Finalement bloqué dans sa maison, «il fut assassiné en juin 656, par un groupe
de conjurés que commandait Muhammad b. Abí Bakr, le fils du premier calife et
le demi-frère d’Aicha. Ce meurtre allait ouvrir, dans l’Islam, un des schismes
les plus redoutables de son histoire» (H. Laoust. Les schismes dans l’islam, Paris, Payot, Col. Payothèque, 1965, p.
9.
Car ‘Uthmân assassiné, ‘Ali
pouvait prétendre à la succession par
sa filiation avec Fãtima. Pour ce qui allait
devenir le khalifat omeyyade, il n’en était pas question et les hérétiques
furent repoussés à travers différents combats sanglants (Siffin) autant que par
un arbitrage insatisfaisant. Le tout amena l’assassinat d’ ‘Ali, en février
661, cinq ans après le meurtre de son adversaire. Poignardé dans la mosquée de
Kûfa par un khârijite, ‘Abd al-Rahmân b. Muljam, un allié de la tribu des Banù
Hanifa. Sa mort laissa le chí’isme divisé et déchiré à son tour par d’autres
tendances schismatiques.
Quoi qu’il en soit,
l’état de fitna, c’est-à-dire de
discordes, de guerres civiles, de violences meurtrières, régnait dans l’Umma
islamique. L’Umma, qui était née avec l’ère de l’hégire représentait dans
l’espace l’Islam œcuménique comme l’hégire représentait le sens de l’unité dans le temps. Brisée par les rivalités politiques
autour du khalifat, il fallut de sanglants affrontements pour résoudre ce qui
était plus qu’une simple querelle de dynastie. «La Grande Discorde» ne peut se
comprendre que si on en saisit bien la portée métaphysique. Hichem Djaït essaie
de nous le faire comprendre lorsqu’il explique le concept de fitna :
«En fait, les luttes de la Fitna étaient
proprement religieuses : parce que le Prophète avait fondé une Umma à partir d’une prédication inspirée de Dieu,
qu’il avait établi de la même manière un sultân (un pouvoir) dont les califes étaient les dépositaires
et les
héritiers.
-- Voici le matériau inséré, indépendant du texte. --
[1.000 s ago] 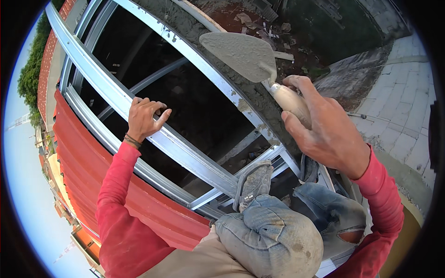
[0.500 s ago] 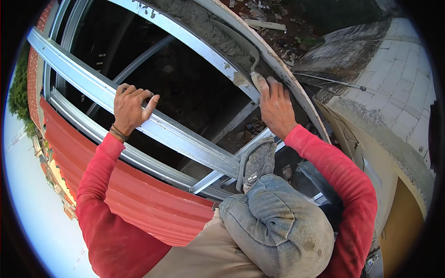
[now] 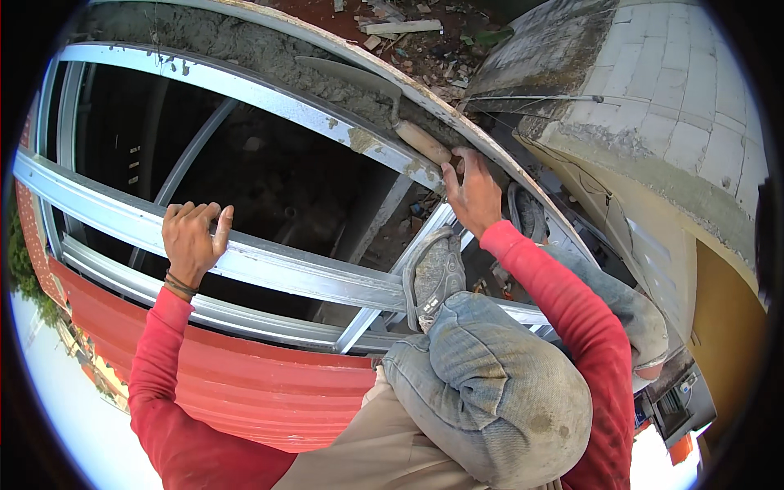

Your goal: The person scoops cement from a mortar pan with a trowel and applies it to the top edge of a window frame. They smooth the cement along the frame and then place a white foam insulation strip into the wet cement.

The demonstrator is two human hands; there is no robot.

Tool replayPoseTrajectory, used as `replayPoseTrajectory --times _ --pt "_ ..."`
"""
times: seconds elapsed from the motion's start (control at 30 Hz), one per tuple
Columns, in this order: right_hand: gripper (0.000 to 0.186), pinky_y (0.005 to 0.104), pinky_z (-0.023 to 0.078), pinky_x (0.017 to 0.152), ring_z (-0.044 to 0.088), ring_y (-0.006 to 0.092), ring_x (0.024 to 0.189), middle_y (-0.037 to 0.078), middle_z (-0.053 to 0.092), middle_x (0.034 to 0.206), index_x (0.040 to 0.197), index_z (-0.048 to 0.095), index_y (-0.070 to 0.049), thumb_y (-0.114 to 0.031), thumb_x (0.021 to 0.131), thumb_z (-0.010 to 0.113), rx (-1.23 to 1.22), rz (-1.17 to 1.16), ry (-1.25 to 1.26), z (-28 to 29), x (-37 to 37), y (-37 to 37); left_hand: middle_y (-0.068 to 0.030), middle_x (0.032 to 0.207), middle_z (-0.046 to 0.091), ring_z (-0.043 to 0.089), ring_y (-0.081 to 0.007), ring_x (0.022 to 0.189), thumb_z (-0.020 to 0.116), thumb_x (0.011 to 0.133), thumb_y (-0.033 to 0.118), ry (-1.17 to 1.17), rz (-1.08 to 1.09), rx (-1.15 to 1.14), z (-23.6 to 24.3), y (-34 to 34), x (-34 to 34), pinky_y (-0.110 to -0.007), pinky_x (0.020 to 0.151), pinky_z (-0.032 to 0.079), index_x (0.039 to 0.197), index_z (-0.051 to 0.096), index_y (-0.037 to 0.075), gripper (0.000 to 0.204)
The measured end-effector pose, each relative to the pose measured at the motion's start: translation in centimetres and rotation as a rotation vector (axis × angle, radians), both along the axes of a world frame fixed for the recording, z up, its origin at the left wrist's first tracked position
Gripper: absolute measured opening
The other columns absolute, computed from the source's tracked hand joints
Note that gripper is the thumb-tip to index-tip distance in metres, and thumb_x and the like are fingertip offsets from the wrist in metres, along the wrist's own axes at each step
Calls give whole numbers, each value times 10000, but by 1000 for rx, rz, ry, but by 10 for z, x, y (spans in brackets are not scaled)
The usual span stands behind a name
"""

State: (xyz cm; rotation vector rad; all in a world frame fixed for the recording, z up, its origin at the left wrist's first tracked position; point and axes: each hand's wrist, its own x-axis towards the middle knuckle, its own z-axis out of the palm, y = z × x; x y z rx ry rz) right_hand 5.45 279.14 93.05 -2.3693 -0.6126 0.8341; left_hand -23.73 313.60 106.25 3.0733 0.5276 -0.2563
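My left hand (image 3: 193, 238) is closed round a long silver metal beam (image 3: 278, 260), fingers over its far edge and thumb along the near side. A trowel lies in the wet grey mortar (image 3: 269, 53) of the curved channel, its blade (image 3: 351, 75) partly sunk and its wooden handle (image 3: 422, 143) pointing to me. My right hand (image 3: 475, 192) is at the butt of that handle, thumb and index finger apart and slightly bent. The whole handle shows outside the fingers; whether they touch its end is unclear.
Between the beams gapes a dark opening (image 3: 269, 180) with rubble far below. A curved pale wall rim (image 3: 384, 61) borders the channel. Red corrugated roofing (image 3: 220, 367) lies at the near left. My shoe (image 3: 434, 273) rests on the metal frame; a second shoe (image 3: 529, 214) shows to the right.
My right hand has slid back off the trowel handle, which now shows in full. My view has turned, and a second shoe and leg have come into sight. My left hand keeps the beam.
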Motion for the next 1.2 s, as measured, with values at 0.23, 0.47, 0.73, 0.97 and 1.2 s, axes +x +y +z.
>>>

Tout ce qui touche la Umma, son
unité, son destin devient éminemment religieux, et de même l’institution du
califat-imamat-vicariat de l’Envoyé de Dieu. Le qur’ânisme d’époque ‘uthmânienne et post-‘uthmânienne,
c’est-à-dire cette tendance à brandir le Livre de Dieu, à le déchiffrer, à le
poser en autorité suprême, à traquer les principes voire les énoncés qui y sont
inclus, relève centralement du religieux. Enfin, le compagnonnage entre dans le
même horizon mental et de sensibilité dans la mesure où il s’enracine dans une
participation à l’historicité fondatrice. Mais il reste vrai que le sacré pur,
la référence primordiale, commune à tous et impossible à contester, était
seulement incarné par la parole de Dieu et par la personnalité prophétique. En
ce sens, ni les califes, ni les Compagnons, ni les veuves du Prophète n’étaient
sacrés ni, à cette époque, ne détenaient une très grande autorité. Mais si l’imãm-calife n’avait pas de pouvoir religieux
propre, il disposait d’une légitimité religieuse : précellence et
compagnonnage, engagement d’exécuter les commandements de Dieu, une vertu
propre référant toujours au mérite religieux. Les luttes qui allaient suivre
montrent bien l’importance primordiale de la fonction, qui en tant que telle
n’a jamais été mise en question par aucune des parties en présence. Et pourtant
ce serait une erreur de croire que ces luttes étaient uniquement motivées par
l’imamat, par une inlassable rivalité à son sujet. Donc par la légitimité ou
non de ‘Ali. Si la fonction califale était au centre du conflit, c’était
davantage par le spectre de l’imãm tué,
‘Uthmãn, que par le biais de la présence bien visible et contestée de ‘Ali.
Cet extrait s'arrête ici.